El mundo fuera de la puerta de mi habitación de hospital era una tormenta de actividad. Franco había llegado, y con él, toda la fuerza de su imagen pública. Lloró junto a mi cama, su hermoso rostro surcado por una convincente muestra de dolor y angustia. Me tomó la mano, su tacto ahora se sentía como una marca de hierro candente.
-Mi Elsa -murmuró, su voz cargada de emoción para que las enfermeras y los médicos lo oyeran-. ¿Quién te hizo esto? Los encontraré. Lo juro, los haré pagar.
Las enfermeras lo miraban con adoración.
-Ustedes dos se aman tanto -suspiró una-. Ella es muy afortunada de tenerlo.
Yo permanecía quieta, mi rostro una máscara en blanco. Por dentro, era un páramo helado. La mujer que había amado a este hombre estaba muerta, asesinada en la cajuela de un coche y desangrada en el suelo de un hospital. La persona que quedaba era una extraña, incluso para mí.
Lo miré, lo miré de verdad, por primera vez. El esposo perfecto. El visionario tecnológico. El filántropo. Todo era una actuación. Una actuación meticulosamente elaborada para una audiencia de tontos. Y yo había sido la tonta más grande de todas.
Mi mirada se desvió hacia el calendario en la pared. Era nuestro aniversario. El día que me había pedido que fuera su esposa, hacía cinco años. Probablemente acababa de venir de celebrar con su verdadera familia.
La idea me dio ganas de vomitar de nuevo.
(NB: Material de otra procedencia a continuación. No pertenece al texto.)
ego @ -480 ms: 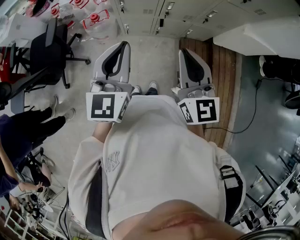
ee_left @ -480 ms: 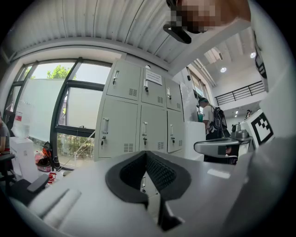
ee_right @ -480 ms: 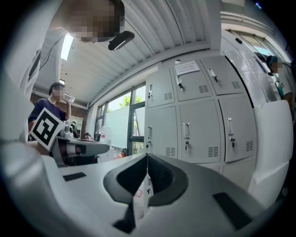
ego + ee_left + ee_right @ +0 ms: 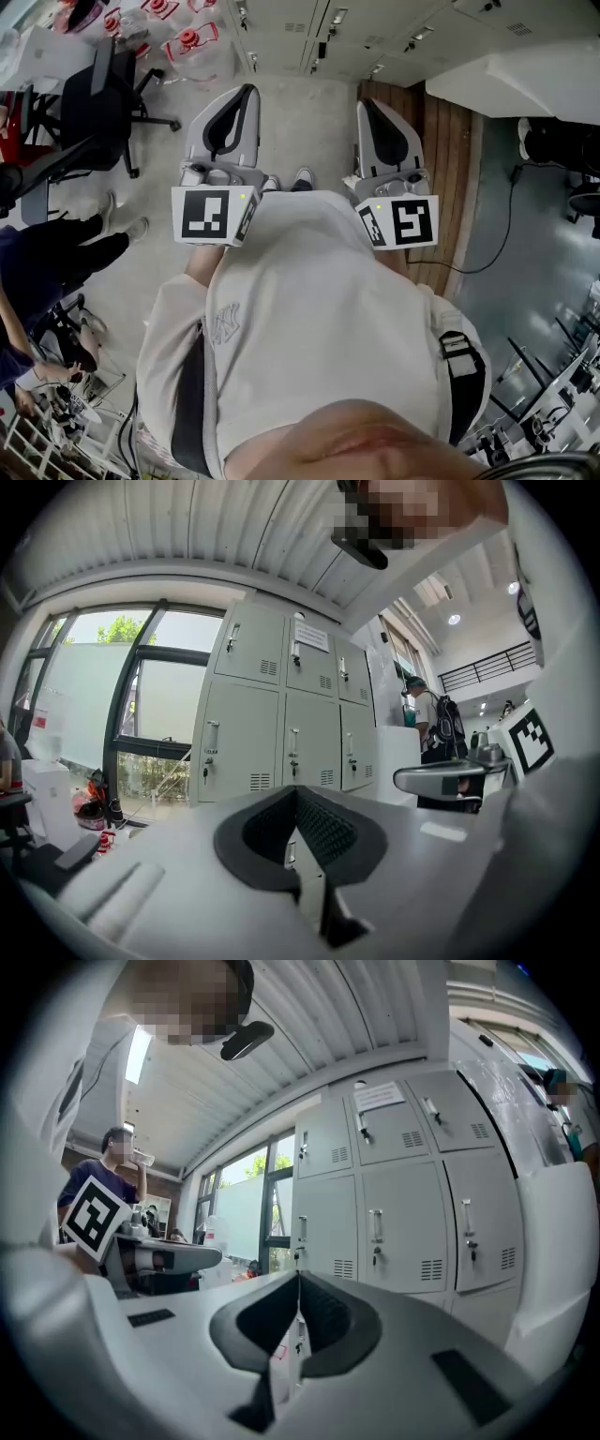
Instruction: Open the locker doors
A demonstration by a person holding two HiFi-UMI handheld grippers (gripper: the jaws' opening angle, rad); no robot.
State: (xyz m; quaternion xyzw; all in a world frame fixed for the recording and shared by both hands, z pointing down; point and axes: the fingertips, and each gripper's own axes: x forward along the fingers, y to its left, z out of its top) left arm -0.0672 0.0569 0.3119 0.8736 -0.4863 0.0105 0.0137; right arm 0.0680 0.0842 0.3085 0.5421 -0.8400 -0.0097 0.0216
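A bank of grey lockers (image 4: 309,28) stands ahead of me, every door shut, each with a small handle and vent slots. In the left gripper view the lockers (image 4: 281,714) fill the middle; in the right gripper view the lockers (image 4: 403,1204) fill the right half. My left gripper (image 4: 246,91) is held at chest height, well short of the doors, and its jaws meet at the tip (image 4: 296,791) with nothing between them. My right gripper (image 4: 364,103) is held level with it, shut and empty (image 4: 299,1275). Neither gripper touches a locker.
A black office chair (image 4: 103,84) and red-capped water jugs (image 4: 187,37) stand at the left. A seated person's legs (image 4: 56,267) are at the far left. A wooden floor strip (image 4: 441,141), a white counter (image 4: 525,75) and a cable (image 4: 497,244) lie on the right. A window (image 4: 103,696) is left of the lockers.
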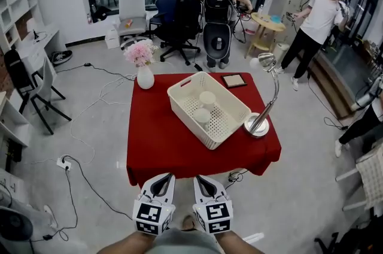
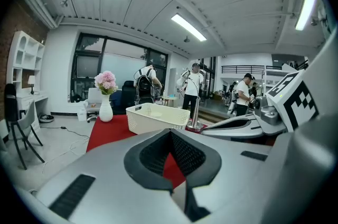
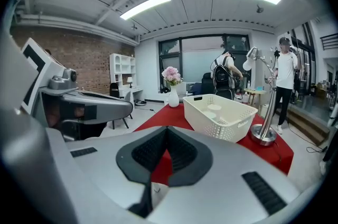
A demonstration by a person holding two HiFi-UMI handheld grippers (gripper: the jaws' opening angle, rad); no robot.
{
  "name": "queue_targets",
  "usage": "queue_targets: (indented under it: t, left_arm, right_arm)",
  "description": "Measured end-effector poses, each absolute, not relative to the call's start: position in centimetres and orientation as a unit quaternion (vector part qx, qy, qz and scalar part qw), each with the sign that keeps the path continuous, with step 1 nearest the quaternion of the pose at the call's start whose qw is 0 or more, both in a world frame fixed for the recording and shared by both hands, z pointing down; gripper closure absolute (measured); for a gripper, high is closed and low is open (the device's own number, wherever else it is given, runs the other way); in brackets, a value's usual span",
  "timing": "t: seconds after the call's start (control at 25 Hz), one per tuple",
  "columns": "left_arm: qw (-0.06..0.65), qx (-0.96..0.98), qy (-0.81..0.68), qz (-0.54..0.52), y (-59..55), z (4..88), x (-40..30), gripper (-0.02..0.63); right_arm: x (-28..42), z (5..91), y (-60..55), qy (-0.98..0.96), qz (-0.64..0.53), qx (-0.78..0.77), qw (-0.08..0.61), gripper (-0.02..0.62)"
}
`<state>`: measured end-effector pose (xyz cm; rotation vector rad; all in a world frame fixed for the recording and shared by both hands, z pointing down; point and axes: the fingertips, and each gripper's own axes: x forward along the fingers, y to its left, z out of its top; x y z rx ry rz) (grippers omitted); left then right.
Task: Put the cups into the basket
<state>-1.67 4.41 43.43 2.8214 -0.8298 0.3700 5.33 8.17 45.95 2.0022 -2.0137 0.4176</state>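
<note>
A cream perforated basket (image 1: 229, 92) stands on the red-clothed table (image 1: 161, 139), also in the left gripper view (image 2: 158, 116) and the right gripper view (image 3: 222, 121). Two white cups (image 1: 207, 97) (image 1: 202, 116) lie inside it; the right gripper view shows them as pale discs (image 3: 214, 108). My left gripper (image 1: 163, 178) and right gripper (image 1: 202, 180) hang side by side just off the table's near edge, pointing at it. Both are shut with nothing between the pads (image 2: 170, 133) (image 3: 167, 129). Neither touches the basket.
A white vase of pink flowers (image 1: 145, 76) stands at the table's far left corner, a dark tablet (image 1: 233, 80) at the far edge, a silver gooseneck lamp (image 1: 257, 125) right of the basket. Two people, office chairs (image 1: 179, 22) and floor cables (image 1: 84, 178) surround the table.
</note>
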Motion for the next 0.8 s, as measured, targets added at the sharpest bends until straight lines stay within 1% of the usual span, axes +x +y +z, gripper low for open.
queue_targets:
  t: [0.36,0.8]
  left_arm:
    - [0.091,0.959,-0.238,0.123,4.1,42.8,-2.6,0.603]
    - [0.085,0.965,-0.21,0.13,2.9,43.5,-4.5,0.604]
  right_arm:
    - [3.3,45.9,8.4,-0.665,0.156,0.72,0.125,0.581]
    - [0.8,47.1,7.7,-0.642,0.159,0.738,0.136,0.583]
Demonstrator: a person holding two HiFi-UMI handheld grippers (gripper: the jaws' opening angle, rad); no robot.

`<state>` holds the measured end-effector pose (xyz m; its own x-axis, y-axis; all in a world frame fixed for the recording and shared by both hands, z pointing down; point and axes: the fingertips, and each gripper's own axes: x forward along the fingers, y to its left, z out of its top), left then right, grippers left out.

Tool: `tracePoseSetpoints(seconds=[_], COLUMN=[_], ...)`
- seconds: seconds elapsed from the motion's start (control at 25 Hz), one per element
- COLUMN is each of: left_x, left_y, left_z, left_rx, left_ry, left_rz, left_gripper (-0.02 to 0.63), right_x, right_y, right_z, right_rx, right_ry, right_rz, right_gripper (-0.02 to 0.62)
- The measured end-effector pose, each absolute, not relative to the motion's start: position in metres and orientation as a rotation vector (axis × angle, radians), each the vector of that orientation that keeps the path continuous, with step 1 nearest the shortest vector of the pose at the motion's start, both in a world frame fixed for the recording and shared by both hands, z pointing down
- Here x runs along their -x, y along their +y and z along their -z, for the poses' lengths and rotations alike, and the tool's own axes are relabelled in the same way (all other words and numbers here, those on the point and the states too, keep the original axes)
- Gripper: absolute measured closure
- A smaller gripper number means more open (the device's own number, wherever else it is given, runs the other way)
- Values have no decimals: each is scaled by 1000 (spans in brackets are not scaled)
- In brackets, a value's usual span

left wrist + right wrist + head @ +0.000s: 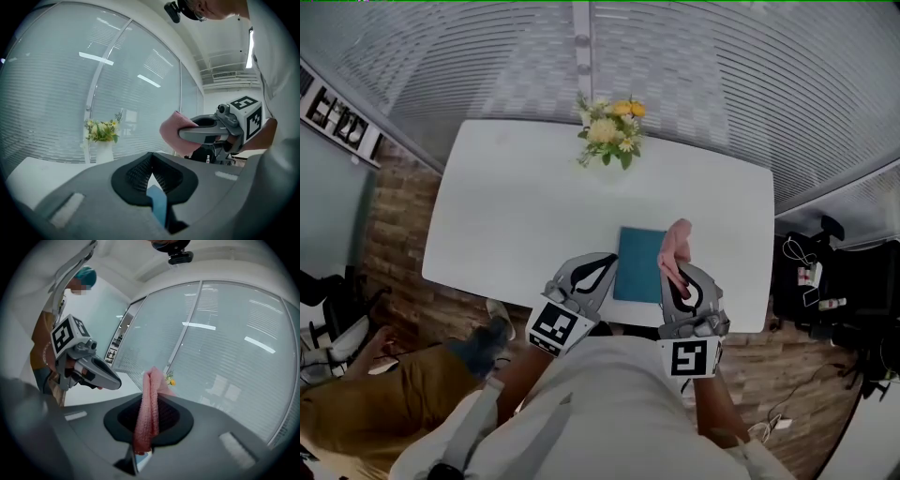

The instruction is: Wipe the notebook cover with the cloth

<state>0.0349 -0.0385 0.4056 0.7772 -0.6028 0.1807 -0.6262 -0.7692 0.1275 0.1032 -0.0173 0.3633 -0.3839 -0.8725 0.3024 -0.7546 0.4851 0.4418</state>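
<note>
A teal notebook [637, 264] lies flat near the front edge of the white table [506, 216]. My right gripper [677, 277] is at the notebook's right edge, shut on a pink cloth [677, 246] that sticks up out of the jaws. The right gripper view shows the cloth [149, 401] pinched as a folded strip between the pads of my right gripper [149, 417]. My left gripper [598, 270] hangs just left of the notebook, jaws together and empty. In the left gripper view, a sliver of the notebook [158, 204] shows below my left gripper [151, 174].
A vase of yellow and white flowers [612, 131] stands at the table's far edge, against the window blinds. A seated person's leg and shoe [478, 342] are at the left, below the table's front edge. Black equipment and cables [834, 281] fill the floor at the right.
</note>
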Motion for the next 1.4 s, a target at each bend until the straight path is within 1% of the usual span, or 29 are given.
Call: tracePoseSetpoints(seconds=[0.68, 0.92, 1.2, 1.4], left_x=[-40, -45, -55, -61], left_y=[-45, -40, -29, -28], left_z=[-558, -597, -650, -668], left_rx=[-2631, -2581, -2492, -2488], left_ry=[-828, -762, -667, -630], left_rz=[-503, -569, -666, -708], left_gripper=[611, 611, 611, 611], right_x=[-79, -80, -91, -94], right_y=[-63, -80, -100, -111], right_z=[-534, -580, -660, -681], right_rx=[-875, -778, -591, -560], right_ry=[-1921, -1846, -1738, -1683], right_rz=[582, 564, 587, 575], right_gripper=[568, 568, 568, 568])
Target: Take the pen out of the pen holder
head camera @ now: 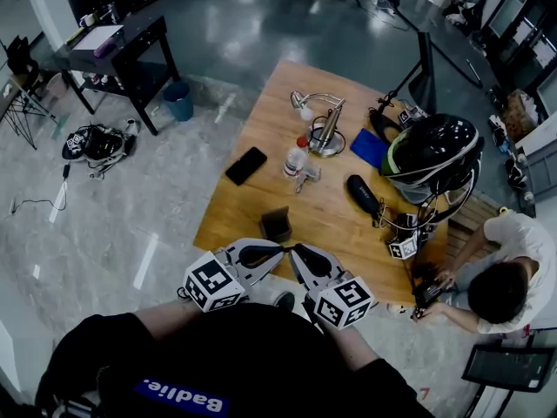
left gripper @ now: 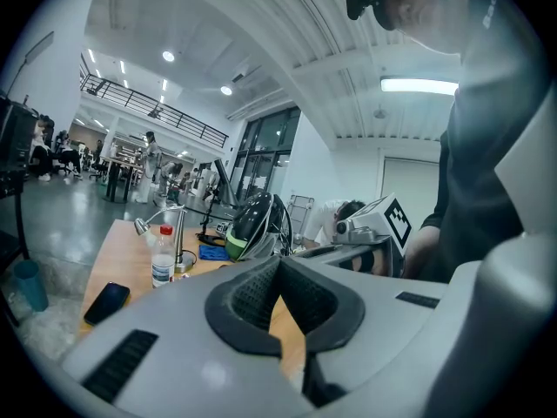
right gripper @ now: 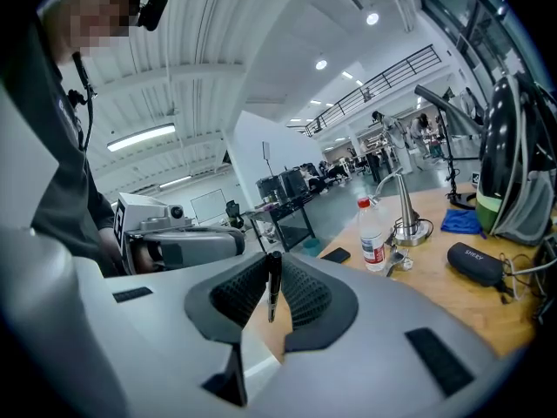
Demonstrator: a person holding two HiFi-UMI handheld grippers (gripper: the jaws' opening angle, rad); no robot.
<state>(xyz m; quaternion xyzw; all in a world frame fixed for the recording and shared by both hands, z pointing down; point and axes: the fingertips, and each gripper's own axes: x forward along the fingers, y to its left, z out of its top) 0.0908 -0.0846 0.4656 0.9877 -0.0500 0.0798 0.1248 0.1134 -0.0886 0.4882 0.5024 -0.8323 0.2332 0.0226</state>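
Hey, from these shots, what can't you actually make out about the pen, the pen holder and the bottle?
The pen holder: in the head view its inside is too dark to show any contents; it appears in neither gripper view.
The pen, clamped in the right tool: plain in the right gripper view, but lost against the dark pads in the head view.
The bottle: label print too small in every view.

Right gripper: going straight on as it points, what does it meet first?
Likely the pen holder: in the head view the right gripper, shut on the pen, points up-left at it. The left gripper sits just beside that line. Height is unclear; it might pass over.
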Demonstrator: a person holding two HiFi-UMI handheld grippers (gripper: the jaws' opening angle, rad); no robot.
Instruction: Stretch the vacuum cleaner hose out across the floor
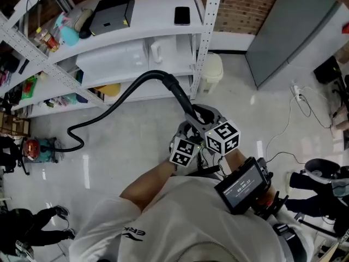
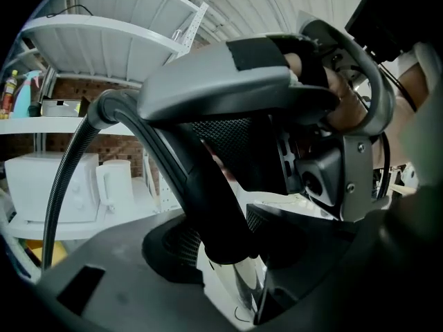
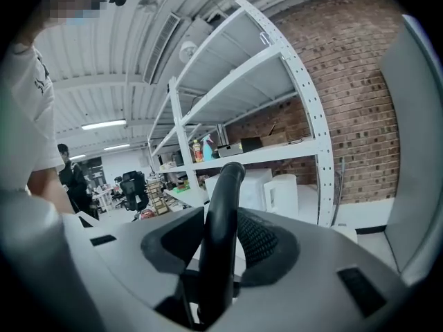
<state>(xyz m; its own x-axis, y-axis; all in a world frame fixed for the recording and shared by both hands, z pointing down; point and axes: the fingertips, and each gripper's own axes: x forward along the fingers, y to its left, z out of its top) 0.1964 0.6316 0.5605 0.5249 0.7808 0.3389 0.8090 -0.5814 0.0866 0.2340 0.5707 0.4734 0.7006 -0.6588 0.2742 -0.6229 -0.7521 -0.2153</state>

Todavía sostenía mi mano, su pulgar acariciando mis nudillos en un gesto que una vez significó consuelo. Ahora, era solo otra parte de la mentira. Sentí una ola de repulsión física tan fuerte que tuve que apartar la mano.
Pareció herido, su ceño fruncido por la preocupación.
-¿Elsa? ¿Te duele algo?
-Estoy cansada -dije, con la voz plana.
-Llamaré al doctor -dijo, saltando para resolver el problema, para ser el héroe.
Justo en ese momento, su teléfono vibró. Un mensaje de texto. Lo miró, y un destello de molestia cruzó su rostro. Intentó ocultarlo, pero lo vi. Intentó silenciar el teléfono, pero volvió a vibrar. Y otra vez. Implacable.
No necesitaba ver la pantalla para saber quién era. Karla. Su amante salvaje y obsesiva. Llamando a su Papi para que volviera a casa.
Cerré los ojos, forzándome a interpretar el papel que había interpretado durante cinco años. La Elsa comprensiva, gentil y pura.
-Franco -dije suavemente-. Está bien. Deberías irte. El trabajo es importante.
Me miró, sus ojos llenos de un conflicto fabricado.
-No puedo dejarte.
-Estaré bien -mentí-. Las enfermeras están aquí. Tienes una empresa que dirigir. Ve.
Dudó un momento más, la imagen perfecta de un esposo devoto dividido entre el amor y el deber. Luego se inclinó y me besó la frente.
-Volveré tan pronto como pueda. Pondré a mi equipo de seguridad fuera de tu puerta. Nadie se te acercará.
Quería decir que nadie podría entrar. Pero lo que realmente estaba haciendo era asegurarse de que yo no pudiera salir.
Se fue y la habitación quedó en silencio. El silencio era una manta pesada que me asfixiaba. No sentía nada. Solo una vasta y vacía extensión donde solía estar mi corazón. El amor, la confianza, la esperanza, todo había sido arrancado de mí, dejando solo un cascarón hueco.
Despedí a los guardias de seguridad que había apostado, diciéndoles que necesitaba descansar. Despaché a las enfermeras con una sonrisa débil. Necesitaba estar sola.
Durante mucho tiempo, solo miré el techo. Estaba a la deriva, un fantasma en mi propia vida. Luego, con una claridad que atravesó la niebla, supe lo que tenía que hacer.
Tomé el teléfono desechable que la amable oficial de policía me había deslizado antes de irse.
Marqué el número que César me había dado.